Scan the data below. Pull out each line where "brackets" occurs.

▶ [MATERIAL PROVIDED]
:::

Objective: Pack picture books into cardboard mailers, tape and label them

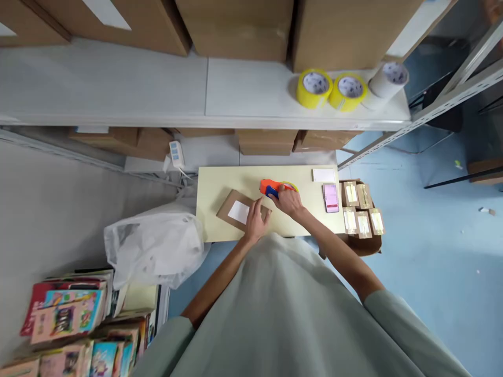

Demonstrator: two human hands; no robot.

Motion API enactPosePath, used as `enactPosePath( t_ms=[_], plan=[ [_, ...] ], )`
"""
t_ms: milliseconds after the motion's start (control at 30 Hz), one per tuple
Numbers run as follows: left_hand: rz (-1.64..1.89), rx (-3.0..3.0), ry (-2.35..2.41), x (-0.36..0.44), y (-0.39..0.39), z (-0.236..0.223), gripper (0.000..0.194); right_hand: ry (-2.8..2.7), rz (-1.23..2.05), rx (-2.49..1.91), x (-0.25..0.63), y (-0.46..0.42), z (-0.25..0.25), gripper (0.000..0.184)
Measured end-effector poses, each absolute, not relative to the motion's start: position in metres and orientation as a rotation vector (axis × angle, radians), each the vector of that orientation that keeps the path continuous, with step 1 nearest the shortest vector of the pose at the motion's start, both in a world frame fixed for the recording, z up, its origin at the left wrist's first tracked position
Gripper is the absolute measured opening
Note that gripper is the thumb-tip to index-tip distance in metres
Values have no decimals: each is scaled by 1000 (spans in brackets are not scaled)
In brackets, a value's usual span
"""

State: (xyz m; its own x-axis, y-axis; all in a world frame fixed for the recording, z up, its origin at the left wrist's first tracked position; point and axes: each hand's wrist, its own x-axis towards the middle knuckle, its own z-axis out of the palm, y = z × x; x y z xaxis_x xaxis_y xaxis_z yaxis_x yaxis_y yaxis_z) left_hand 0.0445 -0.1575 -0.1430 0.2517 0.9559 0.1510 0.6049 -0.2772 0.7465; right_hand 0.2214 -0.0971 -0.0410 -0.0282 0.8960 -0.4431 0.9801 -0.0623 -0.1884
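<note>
A small brown cardboard parcel (227, 208) with a blank white label (239, 211) lies at an angle on the cream table. At the parcel's right end, my left hand (256, 222) grips it, thumb and fingers apart across the cardboard. My right hand (288, 200) is wrapped round an orange and blue tape dispenser (269, 186). A roll of yellow tape shows partly behind that hand. The dispenser is just above and right of the parcel; whether its tape touches the cardboard I cannot tell.
On the cream table (310, 222) are a phone (330, 198) and a white stack (323, 175). A carton (365, 248) of taped parcels stands right. Tape rolls (314, 88) sit on the shelf (157, 89). At left are a plastic bag (157, 248) and piled books (66, 314).
</note>
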Motion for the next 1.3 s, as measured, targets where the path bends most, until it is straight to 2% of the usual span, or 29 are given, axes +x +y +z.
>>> enactPosePath(
  t_ms=[167, 400, 533, 667, 867, 1000, 1100, 1200, 1300],
  plan=[
    [1143, 2111, 1255, 35, -86, -74, 50, 2001, -535, 2308, 203, -75, 34, 63],
    [1420, 2284, 1026, 22, 38, 30, 51, 2211, -166, 2466, 170, 19, 131, 61],
    [1487, 2307, 998, 1, 81, 71, 53, 2406, -46, 2304, 161, 82, 143, 54],
    [1510, 2321, 1033, -29, 85, 85, 50, 2390, -7, 2235, 154, 124, 128, 57],
    [1361, 2349, 1137, -66, 62, 54, 50, 2386, -25, 2241, 149, 140, 104, 54],
    [1186, 2302, 1225, -84, 39, -2, 48, 2488, 67, 2394, 154, 108, 88, 53],
    [994, 2194, 1310, -97, 18, -56, 44, 2512, 65, 2646, 163, 48, 52, 56],
    [756, 2039, 1413, -108, 0, -104, 38, 2284, -254, 2924, 168, -36, -13, 56],
    [493, 1904, 1518, -111, -9, -136, 35, 1735, -736, 3120, 162, -118, -81, 57]
  ],
)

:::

▶ [FINISHED EXERCISE]
Values have no decimals: each is scaled by 1000 (spans in brackets are not scaled)
In brackets, a value's usual span

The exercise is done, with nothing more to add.